日本の働く女性たちからは、必ずといっていいほど「仕事と家事・育児の両立が難しい」という声が上がります。1日は24時間しかなく、働いていれば起きている時間の大部分を仕事に使っているのですから、ひとりで子育てを含む家庭のことまで完璧にやろうとするのはとても負担が大きいですよね。

海外では「ホームチームをつくる」という考え方が浸透しています。仕事をチームで進めるように、家庭でも役割分担をして、みんなで運営するんです。外部の力を活用することも重要なポイント。共働きの家庭では、いくらホームチームで回そうとしても、家族だけでたくさんの時間をつくれるわけではありません。そこで、家事代行やシッターをはじめとした外部の力までを含めてホームチームにしてしまうのです。

そうやって考え方を変えると、心に少し余裕ができて、家庭の雰囲気もよりよくなるのではないでしょうか。人の力を借りて、家族との幸せな時間を大切にする。働く女性にとって大切な考え方だと思います。外部サービスの利用も、月に1、2回ならそこまで大きな出費にはならないはず。ぜひ積極的に活用してください。  

D&IからDE&Iへ。女性は今よりも働きやすくなる?


近年、社会に浸透してきた「ダイバーシティ&インクルージョン=D&I」という考え方。「ダイバーシティ」は多様性を指す言葉。「インクルージョン」は包括を意味します。性別や年齢などの多様性を認識し、誰もが“自分は受け入れられている”と感じながら力を発揮できる環境を目指すものです。
しかし、ただ多様性を受容するだけでは、みんなが力を発揮できる状況をつくるのは難しいのが現実。なぜなら、社会や会社はマジョリティに合わせてつくられてきたからです。

そこで生まれたのが、「ダイバーシティ、エクイティ&インクルージョン=DE&I」。「エクイティ」は「公平性」を意味します。スタート地点から不均衡があることを認識し、一人ひとりの立場に立って働きやすい環境を整えよう、多様性を受け入れたうえで属性ごとに必要なサポートを提供しよう、という考え方です。
日本でも現在、DE&Iに注目が集まりつつあり、さまざまな場所で女性に合わせたサポートが検討・実施されています。

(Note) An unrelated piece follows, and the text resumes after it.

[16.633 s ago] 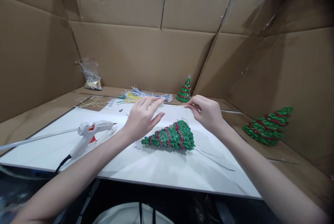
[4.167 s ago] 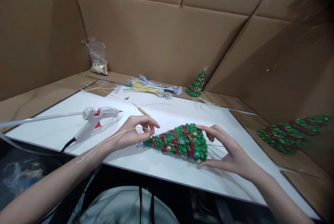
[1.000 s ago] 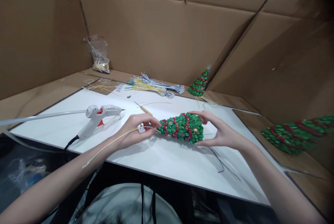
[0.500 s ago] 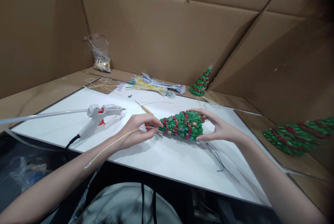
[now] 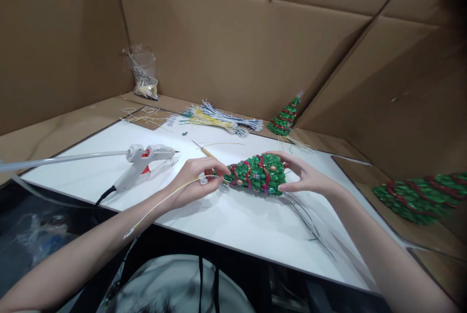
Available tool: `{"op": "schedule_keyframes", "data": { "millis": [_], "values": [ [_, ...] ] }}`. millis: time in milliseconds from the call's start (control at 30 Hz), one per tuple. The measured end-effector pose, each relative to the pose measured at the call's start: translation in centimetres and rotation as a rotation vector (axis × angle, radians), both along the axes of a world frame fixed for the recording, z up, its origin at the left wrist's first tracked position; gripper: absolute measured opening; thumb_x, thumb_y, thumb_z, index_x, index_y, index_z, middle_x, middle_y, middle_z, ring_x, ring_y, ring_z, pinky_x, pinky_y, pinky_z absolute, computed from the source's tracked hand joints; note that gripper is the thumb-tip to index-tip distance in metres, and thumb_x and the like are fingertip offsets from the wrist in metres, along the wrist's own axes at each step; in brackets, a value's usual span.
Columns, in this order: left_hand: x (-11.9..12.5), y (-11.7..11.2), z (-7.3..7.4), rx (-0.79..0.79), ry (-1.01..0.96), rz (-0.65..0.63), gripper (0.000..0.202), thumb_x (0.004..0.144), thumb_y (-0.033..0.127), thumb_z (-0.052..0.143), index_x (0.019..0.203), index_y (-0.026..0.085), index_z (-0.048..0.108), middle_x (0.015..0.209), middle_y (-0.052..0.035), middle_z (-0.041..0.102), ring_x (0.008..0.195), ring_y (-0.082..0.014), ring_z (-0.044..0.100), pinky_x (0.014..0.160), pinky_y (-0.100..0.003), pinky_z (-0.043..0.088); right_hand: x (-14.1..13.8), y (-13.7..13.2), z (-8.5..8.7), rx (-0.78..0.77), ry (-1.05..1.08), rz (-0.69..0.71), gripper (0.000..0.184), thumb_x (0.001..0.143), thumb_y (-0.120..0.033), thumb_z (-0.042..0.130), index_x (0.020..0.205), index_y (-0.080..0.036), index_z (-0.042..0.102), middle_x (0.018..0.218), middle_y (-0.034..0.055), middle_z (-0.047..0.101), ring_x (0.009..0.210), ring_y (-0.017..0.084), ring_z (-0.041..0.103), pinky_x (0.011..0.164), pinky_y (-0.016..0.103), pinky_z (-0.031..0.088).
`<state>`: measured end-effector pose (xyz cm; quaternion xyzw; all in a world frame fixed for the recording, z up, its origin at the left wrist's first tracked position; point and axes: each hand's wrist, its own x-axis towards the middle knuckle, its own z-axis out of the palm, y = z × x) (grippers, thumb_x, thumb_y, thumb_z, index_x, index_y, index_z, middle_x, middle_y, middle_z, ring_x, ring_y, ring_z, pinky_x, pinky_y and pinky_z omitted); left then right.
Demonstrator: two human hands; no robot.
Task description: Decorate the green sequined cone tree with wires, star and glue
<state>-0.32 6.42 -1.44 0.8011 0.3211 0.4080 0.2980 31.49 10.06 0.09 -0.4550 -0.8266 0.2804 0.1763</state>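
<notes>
A small green sequinned Christmas tree [image 5: 257, 173] with red garlands and little ornaments is held on its side just above the white board [image 5: 241, 220]. My left hand [image 5: 193, 179] pinches its pointed tip and also holds a thin yellow wire [image 5: 160, 202] that trails back along my forearm. My right hand [image 5: 304, 177] cups the tree's wide base, fingers curled round it. Thin dark wires [image 5: 308, 220] trail from the base onto the board.
A white glue gun [image 5: 146, 160] with its cord lies left on the board. A wooden-handled pick [image 5: 204, 150], bundled coloured wires [image 5: 219, 123], a plastic bag [image 5: 144, 72] and a small tree [image 5: 286, 118] sit behind. A larger tree [image 5: 419, 196] lies right. Cardboard walls surround.
Both hands have kept hold of the tree and turned it slightly, so different ornaments face up. The view has shifted a little to the left.
</notes>
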Motion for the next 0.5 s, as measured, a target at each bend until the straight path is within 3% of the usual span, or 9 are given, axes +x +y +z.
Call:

「女性をひいきしている」という声も耳にするけれど……

この動きに対して「今度は女性ばかりひいきしている」「女性だけ特別扱いするのは逆差別だ」という声も残念ながら聞かれます。

これは、「エクイティ」について正しく理解できていないために起こる現象。誰もが同じスタートラインに立てる社会をつくるには、DE&Iへの正しい理解を促す必要があります。  

環境の変化に向けて私たちが備えておくべきこと


「エクイティ」の大切さを理解し、女性たちの働きやすさのために制度や風土の変革に取り組む企業は着実に増えています。ゆっくりではありますが、日本はDE&Iを考えた社会に向けて舵を切っているというのが私の実感です。

次の時代に向けて私たちができる準備は、自分軸を明確にし、自分に勇気やヒントを与えてくれるパーツロールモデルから学び、自分の理想のスタイルを創るために遠慮も躊躇もしないこと。性別に関係なく、一人ひとりがのびのびと活躍する未来に備えて、ぜひ今から準備を進めてください。